Politicians across the political spectrum have usually framed at least a part of their campaign message as an appeal to “protecting the the middle class.” And perhaps no politician in recent years has done that as well, or at least as often, as President Obama. (For more on this, check out Collision 2012 by Dan Balz).
Generally, I find these appeals rather perplexing. I’m not rich and I’m not poor. Am I middle class? If so, how does being middle class align me politically with other middle class neighbors who burn their leaves, vote against school levies and oppose gay marriage? Candidates should simply address directly the issues I care about rather than attempt to pander to a part of my voter profile.
This approach could be more appealing if it came with an explanation of why a strong middle class is important for the economy and society—particularly if was delivered in a manner more engaging than reading a Paul Samuelson text book. You know, something between pandering and ponderous.
Fortunately, there have been some attempts to step into this breach. For instance, Nick Hanauer, in a TED talk, explains how he believes a strong middle class is essential to a healthy capitalist economy. Rich people don’t create jobs, he argues. The middle class with its purchases creates jobs.
The Economic Policy Institute has created a website packed with cute animations and entertaining sounds that seek to demonstrate how income inequality was created and why it is bad. Another video making the Internet rounds simply seeks to demonstrate how income inequality is considerably worse than what we perceive it to be.

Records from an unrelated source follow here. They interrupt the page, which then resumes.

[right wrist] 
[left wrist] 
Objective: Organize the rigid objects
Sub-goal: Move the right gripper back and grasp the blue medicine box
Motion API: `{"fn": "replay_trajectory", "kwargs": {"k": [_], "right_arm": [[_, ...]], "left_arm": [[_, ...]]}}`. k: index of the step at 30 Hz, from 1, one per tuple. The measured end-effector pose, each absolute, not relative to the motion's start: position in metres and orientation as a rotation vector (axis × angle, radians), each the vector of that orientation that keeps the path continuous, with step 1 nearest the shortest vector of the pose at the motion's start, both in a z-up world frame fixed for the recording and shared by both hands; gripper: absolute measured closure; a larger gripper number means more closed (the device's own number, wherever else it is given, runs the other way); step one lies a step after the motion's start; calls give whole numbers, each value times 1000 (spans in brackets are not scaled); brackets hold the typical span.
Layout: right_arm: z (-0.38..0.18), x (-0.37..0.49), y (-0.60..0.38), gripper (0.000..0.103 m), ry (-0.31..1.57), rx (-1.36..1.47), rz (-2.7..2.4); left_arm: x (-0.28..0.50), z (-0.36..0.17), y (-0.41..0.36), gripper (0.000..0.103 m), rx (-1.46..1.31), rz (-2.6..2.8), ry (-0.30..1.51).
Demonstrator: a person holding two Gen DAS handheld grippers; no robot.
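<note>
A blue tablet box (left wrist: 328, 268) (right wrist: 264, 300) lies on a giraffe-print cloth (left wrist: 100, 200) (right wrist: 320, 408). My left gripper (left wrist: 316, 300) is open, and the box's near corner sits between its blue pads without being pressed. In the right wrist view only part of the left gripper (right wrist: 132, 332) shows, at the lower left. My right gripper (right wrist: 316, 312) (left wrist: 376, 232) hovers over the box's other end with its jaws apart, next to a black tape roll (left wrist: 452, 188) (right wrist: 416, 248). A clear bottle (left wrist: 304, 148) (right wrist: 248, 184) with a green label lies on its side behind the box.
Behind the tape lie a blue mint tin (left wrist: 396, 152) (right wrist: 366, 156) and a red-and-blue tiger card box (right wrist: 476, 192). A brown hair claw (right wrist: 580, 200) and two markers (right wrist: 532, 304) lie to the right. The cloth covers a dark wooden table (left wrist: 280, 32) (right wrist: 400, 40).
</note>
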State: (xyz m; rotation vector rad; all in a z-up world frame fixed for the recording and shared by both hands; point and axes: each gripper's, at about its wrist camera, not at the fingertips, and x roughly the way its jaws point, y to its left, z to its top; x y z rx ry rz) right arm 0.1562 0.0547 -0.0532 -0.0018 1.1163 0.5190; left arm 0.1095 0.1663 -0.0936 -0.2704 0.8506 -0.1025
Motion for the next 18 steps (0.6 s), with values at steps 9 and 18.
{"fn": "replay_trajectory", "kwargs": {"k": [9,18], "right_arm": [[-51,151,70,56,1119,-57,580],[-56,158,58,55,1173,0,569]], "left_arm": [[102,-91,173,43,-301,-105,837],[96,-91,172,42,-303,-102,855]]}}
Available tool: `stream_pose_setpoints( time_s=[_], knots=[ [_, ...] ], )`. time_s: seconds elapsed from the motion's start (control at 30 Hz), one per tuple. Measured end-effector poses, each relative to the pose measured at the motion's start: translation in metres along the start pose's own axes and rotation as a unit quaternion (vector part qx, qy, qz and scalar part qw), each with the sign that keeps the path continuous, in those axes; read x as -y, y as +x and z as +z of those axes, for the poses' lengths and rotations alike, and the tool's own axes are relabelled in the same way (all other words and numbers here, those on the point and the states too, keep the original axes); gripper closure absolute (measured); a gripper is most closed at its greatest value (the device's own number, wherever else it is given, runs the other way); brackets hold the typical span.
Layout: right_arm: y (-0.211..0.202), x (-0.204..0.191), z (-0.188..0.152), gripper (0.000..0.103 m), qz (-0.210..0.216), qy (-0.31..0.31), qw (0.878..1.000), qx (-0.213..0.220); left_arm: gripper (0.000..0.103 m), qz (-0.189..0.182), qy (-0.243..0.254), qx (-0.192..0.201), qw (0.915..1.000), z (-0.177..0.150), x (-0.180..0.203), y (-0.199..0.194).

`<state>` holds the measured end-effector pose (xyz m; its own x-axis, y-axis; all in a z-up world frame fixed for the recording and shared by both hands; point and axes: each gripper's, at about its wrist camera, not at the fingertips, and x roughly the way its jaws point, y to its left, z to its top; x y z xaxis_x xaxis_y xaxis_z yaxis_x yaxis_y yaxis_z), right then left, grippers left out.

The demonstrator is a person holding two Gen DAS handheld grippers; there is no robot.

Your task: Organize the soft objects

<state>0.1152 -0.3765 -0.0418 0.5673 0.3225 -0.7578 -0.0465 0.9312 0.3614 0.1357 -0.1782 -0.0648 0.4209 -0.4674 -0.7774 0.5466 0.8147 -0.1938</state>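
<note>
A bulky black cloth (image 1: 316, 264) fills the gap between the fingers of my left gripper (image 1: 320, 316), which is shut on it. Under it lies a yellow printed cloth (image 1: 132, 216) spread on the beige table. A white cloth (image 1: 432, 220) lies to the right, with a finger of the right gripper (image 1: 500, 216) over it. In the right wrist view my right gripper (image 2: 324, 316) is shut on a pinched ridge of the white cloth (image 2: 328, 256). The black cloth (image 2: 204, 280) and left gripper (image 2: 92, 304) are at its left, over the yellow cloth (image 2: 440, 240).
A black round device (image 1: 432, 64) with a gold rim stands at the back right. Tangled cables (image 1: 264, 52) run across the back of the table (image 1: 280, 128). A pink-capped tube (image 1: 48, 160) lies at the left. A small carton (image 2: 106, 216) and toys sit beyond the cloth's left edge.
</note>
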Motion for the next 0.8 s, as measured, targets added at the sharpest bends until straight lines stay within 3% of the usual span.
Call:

I’m looking forward to seeing “Inequality for All” when it comes to my locally owned downtown theater. The movie focuses on Robert Reich, former Secretary of Department of Labor for President Clinton, who also is an economics and public policy professor.
By piecing together recent lecture highlights, illustrated by entertaining B roll and many charts and graphs, Reich addresses the economic squeeze of the middle class in terms that, according to reviews, are easy to understand. Perhaps, more relevant to my sensibility, he argues that the aggregation of wealth negatively affects everyone, regardless of their income or class status.
Reich argues that a more fair distribution of wealth and income is essential to a well-functioning economy. Both Reich and Hanauer contend that its not so much that the rich are incredibly wealthy but rather that they’re not spending enough of it to grow our economy. The notion that taxes on the rich choke off investment pales compared to the direct investment that those in the middle make every day when they burn up their paychecks for food, clothing, gas, furniture, movies, etc. The problem, Reich states, is that as more of our economy’s wealth accumulates at the upper strata, the less it circulates into our economy.
Critics of these income inequality messages pine that these analyses do not include the value transfer associated with public programs such as education, poverty income and food assistance and other human services. An interesting point given how these programs are under siege from those who believe their costs are not worthy of raising taxes on the rich to support.
Both the Economic Policy Institute and Inequality for All website have a call to action that lays out a platform of issues, including raising the minimum wage and a more progressive tax structure.
Sadly, campaign reform only gets a little play on one of the sites. With the Citizen United decision making it possible for unlimited spending on campaigns, the continued aggregation of wealth has serious consequences to our democracy as well as our economy. I don’t need a simple explanation to make sense out of that one.